Meierhold, então, após tratar do aspecto
cenográfico, coloca a música como elemento de concretização de um importante princípio: o “princípio de associação”. A sobreposição entre música e gesto pode revelar associações que dispensam a necessidade da “Memória emotiva” Stanislavskiana. A presença da música, dessa forma, faz com que o ator reveja os próprios métodos de interpretação. Além da música gerar a necessidade de uma gestualidade precisa, ela é para Meierhold, um poderoso elemento de condução da atenção do espectador, e pode manter a plateia, assim como acontece com os teatros antigos do Japão e da China, em um contínuo estado de tensão. A pré- interpretação, portanto, é um conceito que se dá maneiras diferentes e produz diferentes efeitos sobre o público. Ela “é um trampolim, a justa tensão que se descarrega na interpretação”, que “mantém, por sua vez, a tensão e a atenção do público”e o prepara para receber a situação cênica sem esforço” através do “deslocamento de sua atenção para a interioridade da ação executada pelo ator”. Para Meierhold, enfim, “O trabalho do ator consiste em uma alternância artificial de interpretação e pré-interpretação”. No que diz respeito à ação física, Meierhold contribuiu para um alargamento desse conceito em vários níveis. Por intermédio do trabalho com as diferentes linguagens cênicas, o artista russo amplia as possibilidades de utilização de “matrizes geradoras” de ações.

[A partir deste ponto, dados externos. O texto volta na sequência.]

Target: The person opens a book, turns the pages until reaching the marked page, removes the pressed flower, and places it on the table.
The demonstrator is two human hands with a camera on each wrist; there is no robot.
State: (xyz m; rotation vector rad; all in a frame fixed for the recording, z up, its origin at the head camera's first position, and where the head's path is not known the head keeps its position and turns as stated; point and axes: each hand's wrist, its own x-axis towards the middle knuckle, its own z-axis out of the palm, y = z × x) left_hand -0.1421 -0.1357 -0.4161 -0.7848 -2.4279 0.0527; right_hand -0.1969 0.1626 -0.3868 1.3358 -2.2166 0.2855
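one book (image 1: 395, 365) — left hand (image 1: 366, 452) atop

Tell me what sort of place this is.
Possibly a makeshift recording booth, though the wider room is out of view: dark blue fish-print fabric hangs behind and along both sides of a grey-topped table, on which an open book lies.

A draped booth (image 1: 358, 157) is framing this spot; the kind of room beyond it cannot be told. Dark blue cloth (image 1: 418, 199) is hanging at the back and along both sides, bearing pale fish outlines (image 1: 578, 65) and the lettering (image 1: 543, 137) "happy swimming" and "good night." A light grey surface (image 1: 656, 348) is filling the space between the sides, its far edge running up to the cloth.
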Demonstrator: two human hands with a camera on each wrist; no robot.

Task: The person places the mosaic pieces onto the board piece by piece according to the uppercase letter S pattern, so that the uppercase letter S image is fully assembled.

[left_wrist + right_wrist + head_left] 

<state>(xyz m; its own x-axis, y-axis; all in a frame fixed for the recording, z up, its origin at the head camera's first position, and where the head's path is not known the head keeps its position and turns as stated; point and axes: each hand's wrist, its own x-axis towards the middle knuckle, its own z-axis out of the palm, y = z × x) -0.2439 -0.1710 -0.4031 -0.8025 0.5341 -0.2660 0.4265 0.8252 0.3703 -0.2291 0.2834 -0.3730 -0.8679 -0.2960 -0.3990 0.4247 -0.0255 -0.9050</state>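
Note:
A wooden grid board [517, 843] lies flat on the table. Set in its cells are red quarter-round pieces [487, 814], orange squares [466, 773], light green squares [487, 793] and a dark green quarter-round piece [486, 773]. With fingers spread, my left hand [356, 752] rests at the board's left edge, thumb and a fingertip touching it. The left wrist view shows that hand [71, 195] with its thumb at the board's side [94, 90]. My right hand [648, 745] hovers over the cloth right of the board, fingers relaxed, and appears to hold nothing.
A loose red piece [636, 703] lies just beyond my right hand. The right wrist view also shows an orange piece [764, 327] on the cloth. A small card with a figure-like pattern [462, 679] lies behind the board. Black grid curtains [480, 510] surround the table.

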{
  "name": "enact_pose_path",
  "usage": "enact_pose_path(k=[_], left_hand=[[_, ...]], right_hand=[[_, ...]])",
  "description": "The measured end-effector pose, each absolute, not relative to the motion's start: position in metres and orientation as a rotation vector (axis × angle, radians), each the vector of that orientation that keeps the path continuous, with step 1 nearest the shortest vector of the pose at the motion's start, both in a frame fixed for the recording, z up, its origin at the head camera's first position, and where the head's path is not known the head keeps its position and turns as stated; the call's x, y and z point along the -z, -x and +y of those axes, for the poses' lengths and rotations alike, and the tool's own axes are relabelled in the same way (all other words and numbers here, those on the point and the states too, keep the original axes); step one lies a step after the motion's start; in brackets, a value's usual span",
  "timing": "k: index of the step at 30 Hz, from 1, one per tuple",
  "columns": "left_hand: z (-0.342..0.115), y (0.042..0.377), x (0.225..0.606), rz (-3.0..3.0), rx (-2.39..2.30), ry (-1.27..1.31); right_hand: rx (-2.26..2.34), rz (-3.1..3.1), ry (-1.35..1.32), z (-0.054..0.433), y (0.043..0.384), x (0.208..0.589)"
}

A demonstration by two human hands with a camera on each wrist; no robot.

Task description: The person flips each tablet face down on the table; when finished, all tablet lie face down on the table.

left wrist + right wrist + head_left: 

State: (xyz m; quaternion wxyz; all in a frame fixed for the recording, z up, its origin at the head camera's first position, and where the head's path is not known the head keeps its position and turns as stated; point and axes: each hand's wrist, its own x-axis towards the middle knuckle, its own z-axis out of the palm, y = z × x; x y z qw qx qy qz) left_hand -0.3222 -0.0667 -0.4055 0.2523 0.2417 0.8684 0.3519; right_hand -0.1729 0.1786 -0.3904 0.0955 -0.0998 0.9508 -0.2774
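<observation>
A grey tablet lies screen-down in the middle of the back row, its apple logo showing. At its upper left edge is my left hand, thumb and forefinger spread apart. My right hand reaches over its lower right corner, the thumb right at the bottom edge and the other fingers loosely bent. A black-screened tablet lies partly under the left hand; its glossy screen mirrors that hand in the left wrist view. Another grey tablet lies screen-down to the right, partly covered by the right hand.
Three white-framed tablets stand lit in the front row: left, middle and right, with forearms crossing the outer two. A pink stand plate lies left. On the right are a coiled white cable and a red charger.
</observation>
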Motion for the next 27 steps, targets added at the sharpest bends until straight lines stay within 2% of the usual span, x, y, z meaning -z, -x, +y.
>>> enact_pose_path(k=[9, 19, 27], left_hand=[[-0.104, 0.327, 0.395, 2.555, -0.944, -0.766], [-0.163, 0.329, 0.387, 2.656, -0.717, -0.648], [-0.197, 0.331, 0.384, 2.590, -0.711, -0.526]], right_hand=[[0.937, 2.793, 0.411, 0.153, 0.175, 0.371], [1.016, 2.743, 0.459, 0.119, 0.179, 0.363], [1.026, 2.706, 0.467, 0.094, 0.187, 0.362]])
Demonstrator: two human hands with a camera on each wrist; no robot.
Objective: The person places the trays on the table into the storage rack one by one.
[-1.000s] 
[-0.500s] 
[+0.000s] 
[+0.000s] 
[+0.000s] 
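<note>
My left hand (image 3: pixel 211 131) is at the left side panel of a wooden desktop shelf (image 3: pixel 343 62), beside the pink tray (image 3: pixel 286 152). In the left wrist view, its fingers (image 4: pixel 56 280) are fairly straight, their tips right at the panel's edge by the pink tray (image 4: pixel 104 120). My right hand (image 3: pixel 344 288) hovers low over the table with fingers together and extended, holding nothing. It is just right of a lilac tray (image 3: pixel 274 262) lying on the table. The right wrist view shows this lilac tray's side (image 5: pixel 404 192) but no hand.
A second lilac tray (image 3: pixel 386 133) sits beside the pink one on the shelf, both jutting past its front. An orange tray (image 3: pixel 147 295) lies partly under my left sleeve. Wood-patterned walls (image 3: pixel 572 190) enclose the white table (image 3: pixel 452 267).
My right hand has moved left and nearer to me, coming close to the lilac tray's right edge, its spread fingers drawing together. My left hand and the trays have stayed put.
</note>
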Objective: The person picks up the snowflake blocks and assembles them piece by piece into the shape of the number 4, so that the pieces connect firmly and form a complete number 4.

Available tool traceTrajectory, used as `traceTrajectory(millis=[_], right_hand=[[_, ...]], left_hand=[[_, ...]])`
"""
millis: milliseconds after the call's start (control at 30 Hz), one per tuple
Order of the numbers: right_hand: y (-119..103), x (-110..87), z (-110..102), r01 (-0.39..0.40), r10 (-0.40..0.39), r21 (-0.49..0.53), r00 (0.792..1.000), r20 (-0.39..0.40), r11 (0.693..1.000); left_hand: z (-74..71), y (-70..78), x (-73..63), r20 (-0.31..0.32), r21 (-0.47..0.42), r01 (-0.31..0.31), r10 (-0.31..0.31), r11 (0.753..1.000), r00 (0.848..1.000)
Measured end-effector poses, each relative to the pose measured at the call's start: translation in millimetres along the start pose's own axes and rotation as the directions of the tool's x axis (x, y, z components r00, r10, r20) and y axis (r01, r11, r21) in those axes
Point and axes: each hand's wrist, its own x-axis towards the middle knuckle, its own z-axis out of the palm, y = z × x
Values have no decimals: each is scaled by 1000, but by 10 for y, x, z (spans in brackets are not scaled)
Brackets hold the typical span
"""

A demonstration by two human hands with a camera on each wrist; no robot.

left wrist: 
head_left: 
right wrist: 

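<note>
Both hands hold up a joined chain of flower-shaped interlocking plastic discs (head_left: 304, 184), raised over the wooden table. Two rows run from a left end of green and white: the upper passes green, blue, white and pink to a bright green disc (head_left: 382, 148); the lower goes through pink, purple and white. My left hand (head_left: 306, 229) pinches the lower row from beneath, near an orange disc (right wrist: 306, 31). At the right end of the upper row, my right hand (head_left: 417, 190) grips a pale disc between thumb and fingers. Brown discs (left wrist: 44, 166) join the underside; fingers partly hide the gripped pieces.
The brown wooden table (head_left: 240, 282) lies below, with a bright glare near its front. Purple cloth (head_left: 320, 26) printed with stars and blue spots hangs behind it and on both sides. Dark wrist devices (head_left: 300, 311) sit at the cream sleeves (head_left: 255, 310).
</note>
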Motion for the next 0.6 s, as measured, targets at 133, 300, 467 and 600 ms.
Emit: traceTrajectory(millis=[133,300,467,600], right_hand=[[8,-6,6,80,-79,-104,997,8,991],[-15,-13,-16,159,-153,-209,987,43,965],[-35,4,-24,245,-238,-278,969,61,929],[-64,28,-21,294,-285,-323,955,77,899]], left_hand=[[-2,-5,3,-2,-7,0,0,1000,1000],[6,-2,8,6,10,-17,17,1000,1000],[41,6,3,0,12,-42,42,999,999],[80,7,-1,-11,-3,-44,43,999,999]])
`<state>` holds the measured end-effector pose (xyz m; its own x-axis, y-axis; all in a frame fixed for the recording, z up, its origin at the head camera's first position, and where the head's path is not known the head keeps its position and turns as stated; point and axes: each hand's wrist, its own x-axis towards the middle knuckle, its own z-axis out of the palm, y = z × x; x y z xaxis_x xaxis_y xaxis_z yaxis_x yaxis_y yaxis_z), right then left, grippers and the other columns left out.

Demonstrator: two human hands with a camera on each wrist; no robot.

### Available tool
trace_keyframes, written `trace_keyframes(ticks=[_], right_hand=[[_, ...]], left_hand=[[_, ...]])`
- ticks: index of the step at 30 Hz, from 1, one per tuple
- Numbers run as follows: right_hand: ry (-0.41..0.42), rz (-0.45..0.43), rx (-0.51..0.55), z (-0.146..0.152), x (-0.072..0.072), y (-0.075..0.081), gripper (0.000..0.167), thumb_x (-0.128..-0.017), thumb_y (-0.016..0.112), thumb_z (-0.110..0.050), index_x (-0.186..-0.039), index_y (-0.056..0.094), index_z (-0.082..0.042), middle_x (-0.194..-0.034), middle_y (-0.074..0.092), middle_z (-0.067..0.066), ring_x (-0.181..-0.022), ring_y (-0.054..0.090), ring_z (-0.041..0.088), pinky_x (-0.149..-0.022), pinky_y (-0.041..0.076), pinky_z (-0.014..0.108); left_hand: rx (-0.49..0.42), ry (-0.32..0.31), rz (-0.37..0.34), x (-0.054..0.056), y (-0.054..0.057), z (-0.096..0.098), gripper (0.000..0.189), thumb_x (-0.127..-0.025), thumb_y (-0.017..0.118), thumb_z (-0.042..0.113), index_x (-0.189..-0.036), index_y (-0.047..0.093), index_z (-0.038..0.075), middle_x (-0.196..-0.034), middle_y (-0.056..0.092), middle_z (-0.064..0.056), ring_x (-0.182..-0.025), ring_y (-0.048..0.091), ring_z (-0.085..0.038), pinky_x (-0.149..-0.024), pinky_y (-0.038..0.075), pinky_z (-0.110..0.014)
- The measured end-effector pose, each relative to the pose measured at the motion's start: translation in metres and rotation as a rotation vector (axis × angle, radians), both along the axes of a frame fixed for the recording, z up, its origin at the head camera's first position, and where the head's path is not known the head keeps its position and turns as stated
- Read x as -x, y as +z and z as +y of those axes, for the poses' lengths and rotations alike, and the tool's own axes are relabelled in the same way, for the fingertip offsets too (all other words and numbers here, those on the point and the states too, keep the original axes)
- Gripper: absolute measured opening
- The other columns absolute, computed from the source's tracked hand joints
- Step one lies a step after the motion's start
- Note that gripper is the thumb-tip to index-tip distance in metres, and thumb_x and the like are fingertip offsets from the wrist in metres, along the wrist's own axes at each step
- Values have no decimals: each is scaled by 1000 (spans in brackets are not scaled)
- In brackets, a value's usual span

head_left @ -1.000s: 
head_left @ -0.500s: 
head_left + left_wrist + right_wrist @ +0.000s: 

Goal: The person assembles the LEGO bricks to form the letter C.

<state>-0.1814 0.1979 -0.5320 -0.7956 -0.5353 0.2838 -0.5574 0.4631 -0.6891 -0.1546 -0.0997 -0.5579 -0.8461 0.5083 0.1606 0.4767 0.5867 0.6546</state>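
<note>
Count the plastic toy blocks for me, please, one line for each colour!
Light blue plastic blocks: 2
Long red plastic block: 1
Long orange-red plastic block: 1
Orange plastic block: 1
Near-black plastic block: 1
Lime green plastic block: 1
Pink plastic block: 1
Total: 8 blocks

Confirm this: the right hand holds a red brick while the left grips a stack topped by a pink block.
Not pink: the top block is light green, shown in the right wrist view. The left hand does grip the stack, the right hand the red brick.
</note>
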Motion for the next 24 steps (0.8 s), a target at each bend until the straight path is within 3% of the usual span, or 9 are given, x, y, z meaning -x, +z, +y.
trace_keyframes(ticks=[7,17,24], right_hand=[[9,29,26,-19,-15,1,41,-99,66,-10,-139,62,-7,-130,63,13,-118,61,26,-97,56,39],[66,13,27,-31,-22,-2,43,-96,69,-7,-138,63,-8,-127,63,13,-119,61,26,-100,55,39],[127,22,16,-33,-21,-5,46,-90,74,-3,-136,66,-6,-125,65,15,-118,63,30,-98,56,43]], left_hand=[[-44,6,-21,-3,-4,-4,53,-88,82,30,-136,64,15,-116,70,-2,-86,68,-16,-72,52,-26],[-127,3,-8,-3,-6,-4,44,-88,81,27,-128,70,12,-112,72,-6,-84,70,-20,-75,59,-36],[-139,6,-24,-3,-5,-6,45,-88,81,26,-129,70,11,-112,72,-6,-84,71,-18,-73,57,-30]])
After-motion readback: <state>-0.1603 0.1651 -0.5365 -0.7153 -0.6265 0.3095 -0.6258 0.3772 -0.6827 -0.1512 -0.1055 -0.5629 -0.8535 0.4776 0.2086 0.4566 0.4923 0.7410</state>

A partir da elaboração do grotesco, da biomecânica e da
pré-interpretação, Meierhold funde ou concatena ações de diferentes gêneros e linguagens em uma mesma personagem, elabora procedimentos que antecedem a interpretação, e aprofunda o jogo perceptivo entre ator e espectador buscando novas associações por meio de um preciso “ desenho dos movimentos”. Referências Bibliográficas • BONFITTO, Matteo. O Ator Compositor. São Paulo: Perspectiva, 2002. • ROUBINE, Jean-Jacques. A linguagem da encenação teatral. Rio de Janeiro: Zahar, 1998.